The task: One exact copy of the listing, minus the images, is the required answer.

Provided data:
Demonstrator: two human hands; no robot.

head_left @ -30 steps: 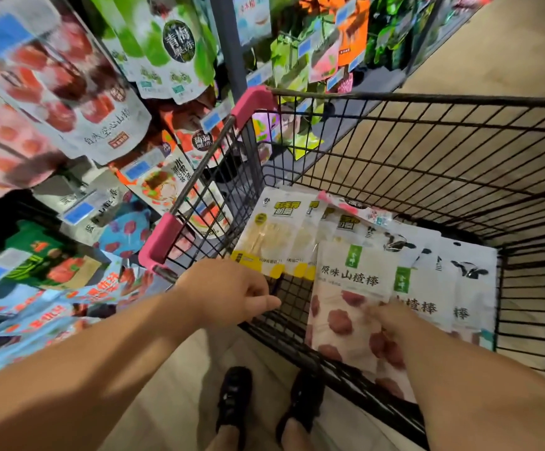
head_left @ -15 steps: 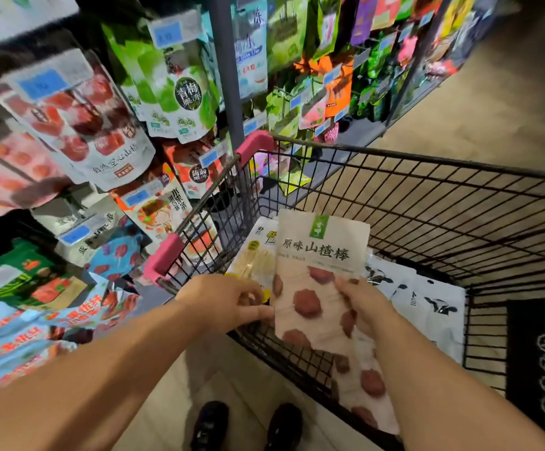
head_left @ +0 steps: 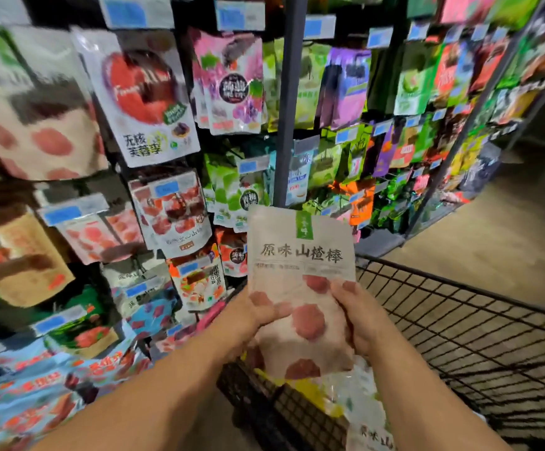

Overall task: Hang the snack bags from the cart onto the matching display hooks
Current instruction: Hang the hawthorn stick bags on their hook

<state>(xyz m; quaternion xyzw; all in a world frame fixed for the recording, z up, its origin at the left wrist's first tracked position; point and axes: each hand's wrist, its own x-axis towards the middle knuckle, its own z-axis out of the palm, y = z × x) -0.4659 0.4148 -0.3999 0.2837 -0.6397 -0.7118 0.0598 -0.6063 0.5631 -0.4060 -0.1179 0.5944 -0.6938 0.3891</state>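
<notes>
We hold the snack bag [head_left: 300, 255] upright above the cart [head_left: 459, 320]. The left hand [head_left: 254, 317] and right hand [head_left: 359, 317] each keep a grip on its lower half. The spotted bags [head_left: 37, 138] at upper left look like the match, so we should carry it there and slide its top squarely onto their hook.

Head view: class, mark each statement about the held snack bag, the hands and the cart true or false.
1. The left hand and right hand both hold the beige snack bag upright. True.
2. The bag hangs on a display hook. False: it is in the hands, over the cart.
3. The cart is black wire mesh. True.
4. The cart holds nothing. False: other bags lie in it.
</notes>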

Answer to this exercise:
Demonstrator: two human hands; no robot.

head_left @ -30 steps: 
head_left @ -15 steps: 
head_left @ +0 steps: 

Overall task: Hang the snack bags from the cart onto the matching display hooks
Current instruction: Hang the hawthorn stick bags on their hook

<state>(xyz m; quaternion xyzw; all in a world frame fixed for the recording, z up, its origin at the left wrist's first tracked position; point and axes: each hand's wrist, its own x-axis towards the middle knuckle, its own z-axis out of the palm, y = z × x) -0.4659 0.4148 -0.3999 0.2837 -0.6397 -0.7118 0.0598 -0.6063 0.5631 -0.4060 -0.1179 0.5944 -0.6938 0.3891</state>
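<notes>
We hold the snack bag [head_left: 300, 255] upright above the cart [head_left: 459, 320]. The left hand [head_left: 254, 317] and right hand [head_left: 359, 317] each keep a grip on its lower half. The spotted bags [head_left: 37, 138] at upper left look like the match, so we should carry it there and slide its top squarely onto their hook.

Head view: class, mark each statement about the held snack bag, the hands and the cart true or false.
1. The left hand and right hand both hold the beige snack bag upright. True.
2. The bag hangs on a display hook. False: it is in the hands, over the cart.
3. The cart is black wire mesh. True.
4. The cart holds nothing. False: other bags lie in it.
</notes>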

For this exercise, nothing more is required.